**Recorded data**
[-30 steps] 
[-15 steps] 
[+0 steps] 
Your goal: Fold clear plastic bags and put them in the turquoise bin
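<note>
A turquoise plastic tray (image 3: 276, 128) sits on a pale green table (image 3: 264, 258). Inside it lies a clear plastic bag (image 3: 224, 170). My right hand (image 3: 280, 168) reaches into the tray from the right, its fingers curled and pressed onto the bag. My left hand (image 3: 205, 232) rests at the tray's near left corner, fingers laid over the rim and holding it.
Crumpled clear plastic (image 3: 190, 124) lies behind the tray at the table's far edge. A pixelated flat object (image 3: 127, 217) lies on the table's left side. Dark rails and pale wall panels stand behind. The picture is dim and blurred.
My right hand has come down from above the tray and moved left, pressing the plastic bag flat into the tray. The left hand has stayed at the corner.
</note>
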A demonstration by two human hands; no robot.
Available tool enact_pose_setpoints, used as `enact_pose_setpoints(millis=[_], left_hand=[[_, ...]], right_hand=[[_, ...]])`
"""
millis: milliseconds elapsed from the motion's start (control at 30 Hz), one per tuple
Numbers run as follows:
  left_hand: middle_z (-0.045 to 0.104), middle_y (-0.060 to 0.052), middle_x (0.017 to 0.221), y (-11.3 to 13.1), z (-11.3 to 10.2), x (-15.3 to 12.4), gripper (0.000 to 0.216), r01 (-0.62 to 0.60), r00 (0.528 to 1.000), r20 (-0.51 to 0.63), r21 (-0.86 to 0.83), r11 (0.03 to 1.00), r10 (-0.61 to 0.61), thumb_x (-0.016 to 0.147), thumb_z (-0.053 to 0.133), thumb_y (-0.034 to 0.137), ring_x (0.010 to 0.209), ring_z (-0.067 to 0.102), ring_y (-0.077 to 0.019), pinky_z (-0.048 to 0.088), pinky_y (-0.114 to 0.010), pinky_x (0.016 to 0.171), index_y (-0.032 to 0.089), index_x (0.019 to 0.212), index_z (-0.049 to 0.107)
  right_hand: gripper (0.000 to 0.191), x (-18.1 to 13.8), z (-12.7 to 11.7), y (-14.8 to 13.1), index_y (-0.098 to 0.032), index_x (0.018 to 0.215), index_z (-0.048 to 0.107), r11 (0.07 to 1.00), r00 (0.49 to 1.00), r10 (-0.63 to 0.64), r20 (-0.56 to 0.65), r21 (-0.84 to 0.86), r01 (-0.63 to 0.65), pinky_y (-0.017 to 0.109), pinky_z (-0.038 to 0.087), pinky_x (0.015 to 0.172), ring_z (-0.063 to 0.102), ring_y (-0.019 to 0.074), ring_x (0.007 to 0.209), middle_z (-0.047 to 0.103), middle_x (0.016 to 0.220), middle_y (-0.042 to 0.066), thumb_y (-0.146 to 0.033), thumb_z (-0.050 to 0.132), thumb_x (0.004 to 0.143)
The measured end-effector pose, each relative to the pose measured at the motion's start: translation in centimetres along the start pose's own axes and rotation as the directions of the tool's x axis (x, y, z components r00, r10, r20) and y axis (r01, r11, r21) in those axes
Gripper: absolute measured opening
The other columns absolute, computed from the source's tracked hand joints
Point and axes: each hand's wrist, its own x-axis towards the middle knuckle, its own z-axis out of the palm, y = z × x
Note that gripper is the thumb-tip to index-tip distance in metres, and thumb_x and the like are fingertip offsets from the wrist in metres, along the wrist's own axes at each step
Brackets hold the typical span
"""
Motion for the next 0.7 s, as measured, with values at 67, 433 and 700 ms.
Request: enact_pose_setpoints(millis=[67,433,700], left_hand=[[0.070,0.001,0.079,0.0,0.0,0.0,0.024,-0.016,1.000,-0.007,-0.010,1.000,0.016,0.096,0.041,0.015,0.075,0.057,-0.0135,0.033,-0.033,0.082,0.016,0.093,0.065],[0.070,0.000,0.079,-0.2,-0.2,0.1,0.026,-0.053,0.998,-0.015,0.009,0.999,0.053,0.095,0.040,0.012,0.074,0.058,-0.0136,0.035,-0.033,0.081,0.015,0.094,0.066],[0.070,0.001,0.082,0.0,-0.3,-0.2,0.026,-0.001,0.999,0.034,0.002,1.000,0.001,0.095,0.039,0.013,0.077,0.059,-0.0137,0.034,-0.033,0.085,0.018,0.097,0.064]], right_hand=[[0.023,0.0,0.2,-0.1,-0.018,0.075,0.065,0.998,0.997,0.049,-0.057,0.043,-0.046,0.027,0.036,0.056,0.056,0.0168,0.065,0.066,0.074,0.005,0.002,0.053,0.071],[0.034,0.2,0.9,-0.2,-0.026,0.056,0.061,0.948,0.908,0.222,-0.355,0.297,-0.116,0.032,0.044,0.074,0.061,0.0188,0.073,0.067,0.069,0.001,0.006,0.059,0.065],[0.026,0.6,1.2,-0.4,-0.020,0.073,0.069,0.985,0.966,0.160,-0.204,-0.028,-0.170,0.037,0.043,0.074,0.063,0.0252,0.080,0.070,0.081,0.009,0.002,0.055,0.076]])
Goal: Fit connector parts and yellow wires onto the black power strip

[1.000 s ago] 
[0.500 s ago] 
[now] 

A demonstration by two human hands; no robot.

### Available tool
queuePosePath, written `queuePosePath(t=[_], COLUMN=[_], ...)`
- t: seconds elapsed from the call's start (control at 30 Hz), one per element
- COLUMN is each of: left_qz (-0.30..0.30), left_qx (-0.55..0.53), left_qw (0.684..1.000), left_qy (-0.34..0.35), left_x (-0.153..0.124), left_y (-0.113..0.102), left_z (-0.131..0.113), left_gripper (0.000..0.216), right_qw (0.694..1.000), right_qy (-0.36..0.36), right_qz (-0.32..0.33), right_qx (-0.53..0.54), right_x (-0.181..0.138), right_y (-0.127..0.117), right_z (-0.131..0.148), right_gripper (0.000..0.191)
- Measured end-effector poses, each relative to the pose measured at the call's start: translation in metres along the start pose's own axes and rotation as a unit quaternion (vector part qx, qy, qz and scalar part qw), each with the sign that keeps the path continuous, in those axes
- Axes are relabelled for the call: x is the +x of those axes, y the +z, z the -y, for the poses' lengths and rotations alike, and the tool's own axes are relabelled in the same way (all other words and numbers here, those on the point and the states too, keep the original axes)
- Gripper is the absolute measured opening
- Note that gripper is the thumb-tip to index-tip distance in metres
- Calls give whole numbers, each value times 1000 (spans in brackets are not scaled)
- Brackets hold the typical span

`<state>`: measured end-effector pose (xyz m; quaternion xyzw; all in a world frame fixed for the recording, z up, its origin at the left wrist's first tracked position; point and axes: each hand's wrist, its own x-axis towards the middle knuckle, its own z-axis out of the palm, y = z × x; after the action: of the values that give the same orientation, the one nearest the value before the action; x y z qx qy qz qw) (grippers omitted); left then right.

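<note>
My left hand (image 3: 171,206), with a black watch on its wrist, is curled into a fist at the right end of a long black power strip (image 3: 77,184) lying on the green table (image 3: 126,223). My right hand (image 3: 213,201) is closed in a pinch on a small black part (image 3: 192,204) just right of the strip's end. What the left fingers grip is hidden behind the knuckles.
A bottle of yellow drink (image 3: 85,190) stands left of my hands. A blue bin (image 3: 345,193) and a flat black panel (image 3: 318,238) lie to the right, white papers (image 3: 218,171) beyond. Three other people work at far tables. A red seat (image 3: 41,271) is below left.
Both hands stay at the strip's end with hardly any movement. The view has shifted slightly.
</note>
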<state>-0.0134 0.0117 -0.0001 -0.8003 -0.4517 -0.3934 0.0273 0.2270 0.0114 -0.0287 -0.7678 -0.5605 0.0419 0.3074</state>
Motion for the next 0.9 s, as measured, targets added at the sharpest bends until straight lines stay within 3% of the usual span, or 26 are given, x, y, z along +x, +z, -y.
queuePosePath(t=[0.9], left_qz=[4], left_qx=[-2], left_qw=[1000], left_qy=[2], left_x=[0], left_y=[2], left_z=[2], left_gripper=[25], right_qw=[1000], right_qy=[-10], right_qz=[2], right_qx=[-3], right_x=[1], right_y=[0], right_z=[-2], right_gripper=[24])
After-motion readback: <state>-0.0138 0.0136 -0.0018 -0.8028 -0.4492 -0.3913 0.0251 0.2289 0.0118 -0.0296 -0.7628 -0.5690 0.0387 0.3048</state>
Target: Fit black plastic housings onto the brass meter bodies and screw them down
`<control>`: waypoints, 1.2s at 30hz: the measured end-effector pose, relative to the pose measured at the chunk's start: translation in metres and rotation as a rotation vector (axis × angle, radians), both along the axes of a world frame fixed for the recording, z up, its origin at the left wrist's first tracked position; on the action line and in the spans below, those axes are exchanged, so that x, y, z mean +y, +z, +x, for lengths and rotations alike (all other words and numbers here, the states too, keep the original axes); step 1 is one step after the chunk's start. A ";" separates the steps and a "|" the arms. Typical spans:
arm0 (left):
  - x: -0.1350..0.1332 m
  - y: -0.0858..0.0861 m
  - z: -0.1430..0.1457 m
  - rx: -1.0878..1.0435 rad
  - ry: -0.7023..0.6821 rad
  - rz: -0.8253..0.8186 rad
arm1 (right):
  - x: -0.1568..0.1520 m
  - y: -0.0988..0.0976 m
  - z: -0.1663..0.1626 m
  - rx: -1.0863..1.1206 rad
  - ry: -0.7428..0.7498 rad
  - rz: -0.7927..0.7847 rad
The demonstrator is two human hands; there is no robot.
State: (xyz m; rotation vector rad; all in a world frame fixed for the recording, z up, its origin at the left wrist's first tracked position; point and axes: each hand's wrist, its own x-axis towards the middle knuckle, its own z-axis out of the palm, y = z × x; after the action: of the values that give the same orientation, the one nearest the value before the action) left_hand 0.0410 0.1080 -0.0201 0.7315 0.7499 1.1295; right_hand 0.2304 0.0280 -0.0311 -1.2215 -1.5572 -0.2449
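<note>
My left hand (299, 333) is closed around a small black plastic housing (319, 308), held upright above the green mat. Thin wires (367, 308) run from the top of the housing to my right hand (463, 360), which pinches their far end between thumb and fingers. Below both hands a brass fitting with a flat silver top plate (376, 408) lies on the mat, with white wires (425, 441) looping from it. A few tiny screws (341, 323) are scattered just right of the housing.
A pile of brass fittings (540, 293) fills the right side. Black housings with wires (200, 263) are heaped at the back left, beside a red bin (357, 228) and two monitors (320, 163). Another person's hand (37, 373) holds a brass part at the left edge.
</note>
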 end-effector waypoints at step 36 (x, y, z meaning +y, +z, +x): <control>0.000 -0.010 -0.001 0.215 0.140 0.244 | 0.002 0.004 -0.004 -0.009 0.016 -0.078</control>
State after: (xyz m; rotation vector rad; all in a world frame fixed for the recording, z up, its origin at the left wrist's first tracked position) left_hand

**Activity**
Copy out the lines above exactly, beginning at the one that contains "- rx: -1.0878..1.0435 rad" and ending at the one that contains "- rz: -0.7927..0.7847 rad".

**Expected answer**
  - rx: -1.0878..1.0435 rad
  - ry: -0.7023..0.6821 rad
  - rz: -0.8253..0.8186 rad
arm1 (right):
  - x: -0.1568..0.1520 m
  - y: -0.0988..0.0976 m
  - z: -0.1663..0.1626 m
  - rx: -1.0863..1.1206 rad
  - ry: -0.7428..0.7498 rad
  - rz: -0.7927..0.7847 rad

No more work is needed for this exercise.